§ **WORK TO BE COMPLETED**:
The required answer is the data below, restated word for word with images omitted.

§ **SOURCE DATA**:
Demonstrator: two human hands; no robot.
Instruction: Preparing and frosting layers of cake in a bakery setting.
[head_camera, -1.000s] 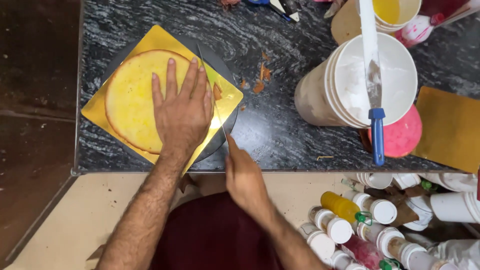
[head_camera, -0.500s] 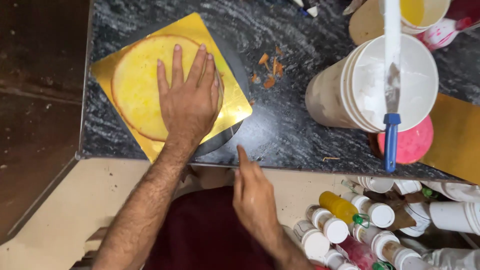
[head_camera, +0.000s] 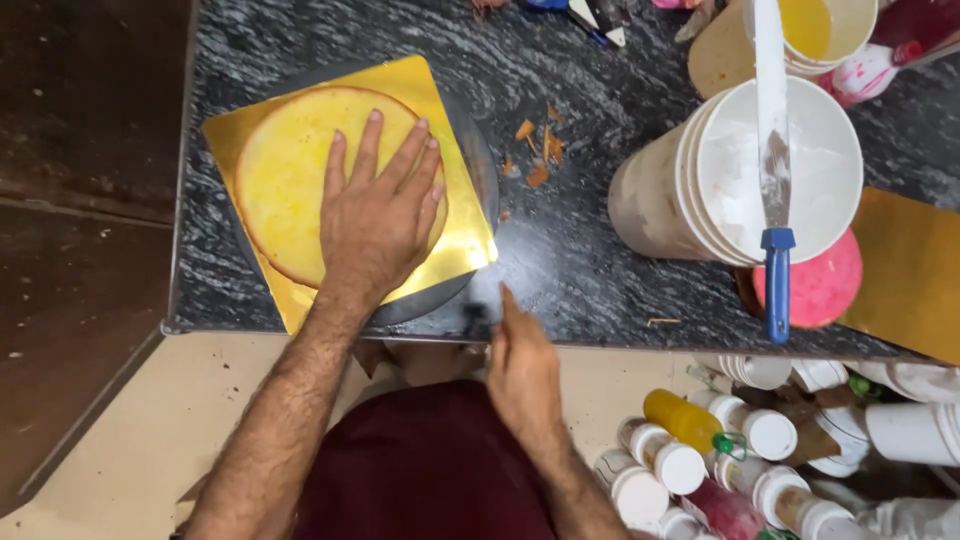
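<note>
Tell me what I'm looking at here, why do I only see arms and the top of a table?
The camera sits on a person's head and looks straight down, so you see only their two arms and the dark stone counter.

The left hand lies flat on a round yellow cake layer. The cake sits on a shiny gold square board, and that rests on a round grey turntable.

The right hand is at the counter's front edge, near the turntable's rim. Something blurry is at its fingertips; I cannot tell what it is, or whether the hand holds it.

To the side stands a stack of white buckets with a blue-handled spatula lying across the top. A few orange crumbs lie on the counter. Lower down are bottles with white caps.
</note>
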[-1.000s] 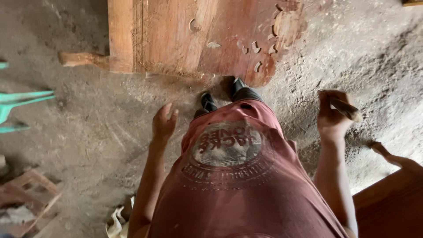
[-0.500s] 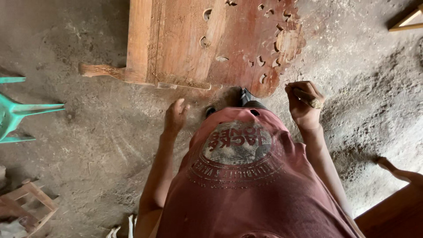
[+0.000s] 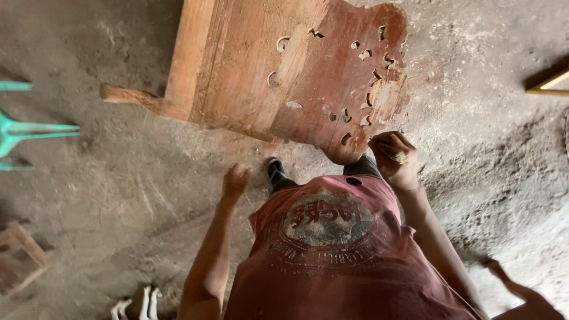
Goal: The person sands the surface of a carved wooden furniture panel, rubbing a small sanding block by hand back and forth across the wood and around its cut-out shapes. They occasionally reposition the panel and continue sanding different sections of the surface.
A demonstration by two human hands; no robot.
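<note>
A reddish carved wooden panel with curly cut-out holes lies on the dusty floor in front of my feet. My right hand is closed around a small tool with a pale handle, right at the panel's near carved edge. My left hand hangs loose and curled above the floor, holding nothing, a little short of the panel's near edge. My red printed shirt fills the lower middle of the view, and one dark shoe shows below the panel.
Turquoise plastic legs poke in at the left edge. A small wooden stool or frame sits lower left, a wooden strip upper right, a curved wooden leg lower right. Sawdust covers the floor.
I have stepped closer to the panel, which now fills more of the view. My right hand with the tool has moved from out at my right side to the panel's carved edge.
</note>
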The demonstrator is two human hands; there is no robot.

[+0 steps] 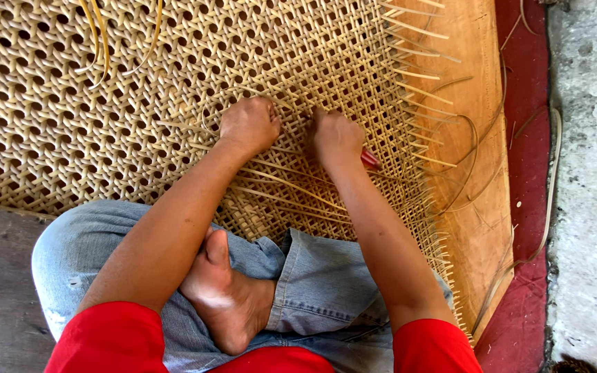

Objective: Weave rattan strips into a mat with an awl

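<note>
A woven cane panel [105,103] lies on a wooden board [481,207] over red cloth [523,83], beside concrete floor [589,173]. The left hand [249,126] presses clenched on loose cane strips [291,186], which run diagonally toward the lower right. The right hand [336,138] clasps a red tool [370,161] pointing right.

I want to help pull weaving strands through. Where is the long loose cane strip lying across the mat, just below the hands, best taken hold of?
Probably by its free lower end, near the knee. The loose cane strip lies flat on the woven mat, running from under the left hand toward the jeans; come from the near side and pinch its thin edges.
</note>
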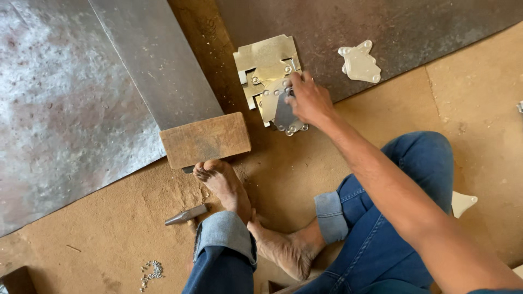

§ **ANSWER**:
Demonstrator: two human hands; no robot.
Instruction: Preparing and frosting layers of cake in a bakery setting.
[head_camera, -1.000s] 
[head_camera, -0.500s] 
[head_camera, +0.000s] 
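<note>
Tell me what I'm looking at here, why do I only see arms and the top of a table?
The camera sits on a person's head and looks straight down, so you see only their two arms and the dark stone counter.

The left hand lies flat on a round yellow cake layer. The cake sits on a shiny gold square board, and that rests on a round grey turntable.

The right hand is at the counter's front edge, near the turntable's rim. Something blurry is at its fingertips; I cannot tell what it is, or whether the hand holds it.

To the side stands a stack of white buckets with a blue-handled spatula lying across the top. A few orange crumbs lie on the counter. Lower down are bottles with white caps.
</note>
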[-1.000s] 
[-0.500s] 
[+0.000s] 
Goal: The person sands the surface of a carved wooden furniture panel, rubbing a small sanding block by hand back and forth across the wood and around its cut-out shapes. They occasionally reposition the panel and continue sanding different sections of the surface.
A demonstration by two human hands; no robot.
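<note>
A reddish carved wooden panel with curly cut-out holes lies on the dusty floor in front of my feet. My right hand is closed around a small tool with a pale handle, right at the panel's near carved edge. My left hand hangs loose and curled above the floor, holding nothing, a little short of the panel's near edge. My red printed shirt fills the lower middle of the view, and one dark shoe shows below the panel.
Turquoise plastic legs poke in at the left edge. A small wooden stool or frame sits lower left, a wooden strip upper right, a curved wooden leg lower right. Sawdust covers the floor.
I have stepped closer to the panel, which now fills more of the view. My right hand with the tool has moved from out at my right side to the panel's carved edge.
</note>
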The demonstrator is two human hands; there is no robot.

[+0 steps] 

Objective: Weave rattan strips into a mat with an awl

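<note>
A woven cane panel [105,103] lies on a wooden board [481,207] over red cloth [523,83], beside concrete floor [589,173]. The left hand [249,126] presses clenched on loose cane strips [291,186], which run diagonally toward the lower right. The right hand [336,138] clasps a red tool [370,161] pointing right.

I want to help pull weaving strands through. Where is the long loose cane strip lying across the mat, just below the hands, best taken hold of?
Probably by its free lower end, near the knee. The loose cane strip lies flat on the woven mat, running from under the left hand toward the jeans; come from the near side and pinch its thin edges.
</note>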

The exercise has been answered, and the work is done.